Reactive Droop

Reactive droop refers to another compensation technique used in excitation control systems. Reactive droop means that the generator set voltage droops with increasing reactive current. Although this sounds like an undesirable effect, it is quite beneficial in paralleling applications with multiple generator sets. Because the terminals of the generator set are connected to another generator set(s), the voltage at the terminals is not solely determined by either generator set’s excitation. Rather, it is determined by the combination of the excitation level, the generated voltage, and the voltage drop across the armature impedance or armature reactance for each generator set.

Normally the generated voltage is higher than the voltage at the terminals because the generator set current causes a drop across the armature impedance. In a parallel application, the generated voltage of one generator set may be slightly higher than the generated voltage of another generator set. Differences in potential between the generator sets will cause current to flow into the lower voltage generator set and will also cause the generator sets to share the load current disproportionately. Both results are undesirable.

By introducing reactive droop, the reactive current can be better predicted and controlled. If the current is measured, the regulator/controller can adjust the excitation up or down accordingly, reducing excitation as more current is supplied or increasing excitation as the reactive current decreases. If all the parallel generator sets incorporate this type of compensation, the reactive current can be shared equally based on the proportional size of the generator sets. For an example, see below.

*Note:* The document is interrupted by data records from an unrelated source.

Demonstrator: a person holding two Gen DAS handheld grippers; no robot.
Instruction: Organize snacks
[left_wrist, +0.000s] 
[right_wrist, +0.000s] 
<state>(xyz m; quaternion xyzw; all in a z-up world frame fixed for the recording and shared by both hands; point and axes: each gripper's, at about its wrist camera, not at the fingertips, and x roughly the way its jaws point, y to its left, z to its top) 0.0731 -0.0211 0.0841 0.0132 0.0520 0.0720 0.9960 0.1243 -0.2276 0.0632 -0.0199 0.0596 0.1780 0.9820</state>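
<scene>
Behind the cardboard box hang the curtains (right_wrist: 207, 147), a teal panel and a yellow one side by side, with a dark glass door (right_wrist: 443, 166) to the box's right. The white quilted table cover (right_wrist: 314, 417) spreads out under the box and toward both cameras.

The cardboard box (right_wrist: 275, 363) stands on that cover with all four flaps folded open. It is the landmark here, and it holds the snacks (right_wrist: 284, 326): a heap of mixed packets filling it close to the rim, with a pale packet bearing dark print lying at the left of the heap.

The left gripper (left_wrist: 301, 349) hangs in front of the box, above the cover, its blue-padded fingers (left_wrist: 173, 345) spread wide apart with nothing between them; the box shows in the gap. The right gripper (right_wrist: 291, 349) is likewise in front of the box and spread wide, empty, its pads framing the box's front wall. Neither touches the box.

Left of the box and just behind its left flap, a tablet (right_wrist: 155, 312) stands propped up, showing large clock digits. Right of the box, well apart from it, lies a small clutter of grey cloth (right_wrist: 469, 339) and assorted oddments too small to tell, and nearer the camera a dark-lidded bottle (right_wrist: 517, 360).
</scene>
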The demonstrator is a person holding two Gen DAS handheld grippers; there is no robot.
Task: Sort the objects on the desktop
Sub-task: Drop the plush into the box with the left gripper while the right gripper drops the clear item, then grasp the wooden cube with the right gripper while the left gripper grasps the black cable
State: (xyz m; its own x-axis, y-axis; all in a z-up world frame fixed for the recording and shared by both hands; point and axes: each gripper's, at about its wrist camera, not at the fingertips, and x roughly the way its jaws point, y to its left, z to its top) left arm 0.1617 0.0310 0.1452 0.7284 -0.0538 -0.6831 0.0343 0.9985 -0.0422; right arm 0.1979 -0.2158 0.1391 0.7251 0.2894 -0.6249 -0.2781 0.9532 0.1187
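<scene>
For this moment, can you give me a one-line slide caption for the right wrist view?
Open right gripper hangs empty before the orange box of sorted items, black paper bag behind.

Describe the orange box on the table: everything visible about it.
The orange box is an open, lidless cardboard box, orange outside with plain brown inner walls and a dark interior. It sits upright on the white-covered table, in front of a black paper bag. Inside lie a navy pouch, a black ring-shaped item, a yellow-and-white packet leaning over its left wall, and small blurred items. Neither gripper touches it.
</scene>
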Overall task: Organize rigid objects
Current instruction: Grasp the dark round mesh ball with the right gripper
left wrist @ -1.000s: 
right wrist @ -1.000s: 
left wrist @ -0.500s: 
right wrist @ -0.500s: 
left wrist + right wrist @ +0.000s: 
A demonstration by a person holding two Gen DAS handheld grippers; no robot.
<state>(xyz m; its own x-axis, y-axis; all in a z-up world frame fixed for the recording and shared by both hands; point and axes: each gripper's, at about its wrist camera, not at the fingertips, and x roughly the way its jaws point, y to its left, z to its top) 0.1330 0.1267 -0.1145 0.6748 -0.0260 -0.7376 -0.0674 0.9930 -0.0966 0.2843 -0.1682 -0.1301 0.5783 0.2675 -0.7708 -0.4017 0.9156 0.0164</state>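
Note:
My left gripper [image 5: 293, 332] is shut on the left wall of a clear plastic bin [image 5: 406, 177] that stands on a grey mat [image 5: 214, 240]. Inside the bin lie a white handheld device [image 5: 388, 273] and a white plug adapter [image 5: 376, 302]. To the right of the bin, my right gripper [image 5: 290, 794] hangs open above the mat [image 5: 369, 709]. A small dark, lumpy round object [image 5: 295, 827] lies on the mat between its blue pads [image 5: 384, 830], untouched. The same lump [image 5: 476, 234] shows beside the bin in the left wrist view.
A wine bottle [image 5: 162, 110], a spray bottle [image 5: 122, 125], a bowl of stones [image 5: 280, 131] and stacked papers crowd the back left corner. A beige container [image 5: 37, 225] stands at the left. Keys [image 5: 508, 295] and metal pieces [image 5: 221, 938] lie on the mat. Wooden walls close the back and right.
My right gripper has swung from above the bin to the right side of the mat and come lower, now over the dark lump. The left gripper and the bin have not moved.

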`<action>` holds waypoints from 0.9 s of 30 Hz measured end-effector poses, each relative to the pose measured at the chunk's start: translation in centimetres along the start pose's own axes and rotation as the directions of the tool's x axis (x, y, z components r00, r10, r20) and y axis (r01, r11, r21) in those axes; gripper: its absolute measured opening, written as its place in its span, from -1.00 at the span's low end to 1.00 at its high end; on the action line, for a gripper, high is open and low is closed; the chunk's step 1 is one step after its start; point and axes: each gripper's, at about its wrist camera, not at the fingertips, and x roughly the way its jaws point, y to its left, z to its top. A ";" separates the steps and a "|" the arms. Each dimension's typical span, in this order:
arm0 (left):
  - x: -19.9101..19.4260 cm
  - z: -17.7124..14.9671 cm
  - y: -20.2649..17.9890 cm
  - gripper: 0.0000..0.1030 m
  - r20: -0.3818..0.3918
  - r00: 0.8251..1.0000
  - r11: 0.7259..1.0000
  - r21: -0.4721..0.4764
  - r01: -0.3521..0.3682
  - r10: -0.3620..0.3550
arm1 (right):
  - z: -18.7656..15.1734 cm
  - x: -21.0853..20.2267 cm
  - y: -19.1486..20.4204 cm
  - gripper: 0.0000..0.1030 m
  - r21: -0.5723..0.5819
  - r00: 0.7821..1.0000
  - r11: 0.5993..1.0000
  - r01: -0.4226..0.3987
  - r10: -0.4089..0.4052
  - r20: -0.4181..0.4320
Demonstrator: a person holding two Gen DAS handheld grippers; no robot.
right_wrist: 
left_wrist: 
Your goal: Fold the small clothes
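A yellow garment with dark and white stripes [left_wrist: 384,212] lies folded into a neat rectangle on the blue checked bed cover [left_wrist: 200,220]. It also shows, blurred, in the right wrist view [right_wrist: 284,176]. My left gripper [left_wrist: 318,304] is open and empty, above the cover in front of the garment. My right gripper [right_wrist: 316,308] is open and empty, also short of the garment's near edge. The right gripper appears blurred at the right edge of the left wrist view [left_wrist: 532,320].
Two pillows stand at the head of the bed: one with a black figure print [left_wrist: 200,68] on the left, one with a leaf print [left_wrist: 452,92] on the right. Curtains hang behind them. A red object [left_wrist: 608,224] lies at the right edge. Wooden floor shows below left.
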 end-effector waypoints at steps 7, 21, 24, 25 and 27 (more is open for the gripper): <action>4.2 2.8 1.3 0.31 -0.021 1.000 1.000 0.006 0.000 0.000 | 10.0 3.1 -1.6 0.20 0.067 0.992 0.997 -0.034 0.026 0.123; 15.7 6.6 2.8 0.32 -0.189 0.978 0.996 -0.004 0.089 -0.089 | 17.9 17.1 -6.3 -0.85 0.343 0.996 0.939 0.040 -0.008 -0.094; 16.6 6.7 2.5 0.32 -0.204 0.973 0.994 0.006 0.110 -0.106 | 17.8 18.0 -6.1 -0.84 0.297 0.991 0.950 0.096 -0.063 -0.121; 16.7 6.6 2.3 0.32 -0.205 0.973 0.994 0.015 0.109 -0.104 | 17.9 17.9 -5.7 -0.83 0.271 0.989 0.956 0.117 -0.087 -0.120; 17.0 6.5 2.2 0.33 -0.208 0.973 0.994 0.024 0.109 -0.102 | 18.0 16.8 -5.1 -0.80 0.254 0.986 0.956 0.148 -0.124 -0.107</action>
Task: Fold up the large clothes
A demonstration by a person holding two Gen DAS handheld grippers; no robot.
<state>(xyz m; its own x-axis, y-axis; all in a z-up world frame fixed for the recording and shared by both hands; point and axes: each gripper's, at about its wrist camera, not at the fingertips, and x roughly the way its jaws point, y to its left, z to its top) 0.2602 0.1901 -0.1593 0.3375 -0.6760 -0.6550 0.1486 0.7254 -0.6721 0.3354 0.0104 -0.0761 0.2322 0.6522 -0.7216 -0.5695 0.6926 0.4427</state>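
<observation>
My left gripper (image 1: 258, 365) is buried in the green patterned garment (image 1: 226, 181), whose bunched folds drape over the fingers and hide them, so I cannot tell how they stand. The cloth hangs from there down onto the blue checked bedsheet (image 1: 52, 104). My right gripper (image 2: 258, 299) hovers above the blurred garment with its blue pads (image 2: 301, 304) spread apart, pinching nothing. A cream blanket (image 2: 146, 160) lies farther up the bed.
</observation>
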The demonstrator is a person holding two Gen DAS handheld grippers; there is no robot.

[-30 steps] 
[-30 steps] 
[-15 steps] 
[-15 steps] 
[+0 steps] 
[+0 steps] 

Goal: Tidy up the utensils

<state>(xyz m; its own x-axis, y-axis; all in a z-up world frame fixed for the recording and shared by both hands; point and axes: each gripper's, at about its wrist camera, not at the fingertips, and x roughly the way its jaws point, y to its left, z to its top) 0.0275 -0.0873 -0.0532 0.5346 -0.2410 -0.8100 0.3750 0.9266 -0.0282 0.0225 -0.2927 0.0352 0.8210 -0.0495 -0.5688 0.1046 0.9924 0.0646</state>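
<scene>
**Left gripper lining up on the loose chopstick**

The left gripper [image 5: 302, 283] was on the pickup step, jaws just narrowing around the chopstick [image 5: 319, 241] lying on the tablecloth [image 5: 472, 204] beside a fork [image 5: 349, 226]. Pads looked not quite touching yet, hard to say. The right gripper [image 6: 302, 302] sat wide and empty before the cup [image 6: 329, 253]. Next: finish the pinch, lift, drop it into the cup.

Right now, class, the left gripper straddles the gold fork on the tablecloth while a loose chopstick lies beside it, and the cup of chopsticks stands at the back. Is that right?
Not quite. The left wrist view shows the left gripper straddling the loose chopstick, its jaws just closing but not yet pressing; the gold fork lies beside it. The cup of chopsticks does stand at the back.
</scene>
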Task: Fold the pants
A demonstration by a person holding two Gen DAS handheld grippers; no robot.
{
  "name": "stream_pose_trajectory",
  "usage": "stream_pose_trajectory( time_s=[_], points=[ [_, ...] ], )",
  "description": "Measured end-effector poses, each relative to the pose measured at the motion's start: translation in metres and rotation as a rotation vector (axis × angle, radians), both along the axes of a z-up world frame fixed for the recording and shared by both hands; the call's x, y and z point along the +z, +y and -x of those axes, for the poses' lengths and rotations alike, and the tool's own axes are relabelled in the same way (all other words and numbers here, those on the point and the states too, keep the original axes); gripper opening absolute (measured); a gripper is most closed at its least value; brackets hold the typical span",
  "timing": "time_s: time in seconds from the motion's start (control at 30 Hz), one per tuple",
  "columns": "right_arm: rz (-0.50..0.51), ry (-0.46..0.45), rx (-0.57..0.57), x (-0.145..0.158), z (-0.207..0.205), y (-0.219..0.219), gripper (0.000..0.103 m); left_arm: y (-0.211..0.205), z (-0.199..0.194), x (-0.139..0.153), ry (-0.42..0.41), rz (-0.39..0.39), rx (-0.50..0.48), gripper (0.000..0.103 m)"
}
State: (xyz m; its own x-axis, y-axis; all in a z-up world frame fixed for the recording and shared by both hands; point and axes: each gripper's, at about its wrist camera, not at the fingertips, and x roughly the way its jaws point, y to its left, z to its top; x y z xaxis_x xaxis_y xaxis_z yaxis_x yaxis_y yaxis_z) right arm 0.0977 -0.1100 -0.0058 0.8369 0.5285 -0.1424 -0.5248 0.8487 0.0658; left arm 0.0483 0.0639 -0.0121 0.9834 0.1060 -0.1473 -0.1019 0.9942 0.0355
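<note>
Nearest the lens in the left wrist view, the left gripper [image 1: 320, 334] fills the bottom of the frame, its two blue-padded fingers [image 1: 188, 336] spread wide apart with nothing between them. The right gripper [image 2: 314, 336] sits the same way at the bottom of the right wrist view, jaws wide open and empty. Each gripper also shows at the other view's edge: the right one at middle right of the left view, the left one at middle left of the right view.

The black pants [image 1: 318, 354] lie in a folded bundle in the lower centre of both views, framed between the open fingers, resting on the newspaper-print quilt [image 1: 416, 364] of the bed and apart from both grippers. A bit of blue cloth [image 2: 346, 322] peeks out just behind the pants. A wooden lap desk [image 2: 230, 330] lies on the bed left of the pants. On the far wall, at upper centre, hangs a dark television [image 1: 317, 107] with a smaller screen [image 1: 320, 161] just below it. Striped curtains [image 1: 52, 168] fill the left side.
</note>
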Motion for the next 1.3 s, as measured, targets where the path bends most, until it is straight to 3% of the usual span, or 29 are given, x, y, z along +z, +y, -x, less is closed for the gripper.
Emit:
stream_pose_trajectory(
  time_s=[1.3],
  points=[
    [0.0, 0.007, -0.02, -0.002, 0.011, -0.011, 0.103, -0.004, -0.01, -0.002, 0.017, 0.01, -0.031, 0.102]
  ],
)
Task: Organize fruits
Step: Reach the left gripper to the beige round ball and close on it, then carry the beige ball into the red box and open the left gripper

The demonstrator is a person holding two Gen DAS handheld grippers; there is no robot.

The stability and accuracy of this technique depends on several factors. Most important, the regulation point for each generator set must be equal. That is, each voltage adjust setting must be the equal to the other(s). This is a basic requirement prior to the actual paralleling connection. Also, the effects of the reactive current in each generator set must be compensated for individually, which requires an adjustable droop for each generator set. This adjustment happens to be the reactive droop adjust. The reactive droop adjust is quantified as the droop in operating voltage from the adjusted setting when full rated load with 0.8 power factor (PF) is applied. A droop setting of 4% voltage at full rated load is a recommended starting point. If the reactive current is not shared proportionately in each generator set, the respective droops may need adjustment. Adjust those generator sets that have proportionately higher current for more droop and those generator sets with lower reactive current for less droop. If the reactive current is not stable in the system, adjust the droop lower in all generator sets.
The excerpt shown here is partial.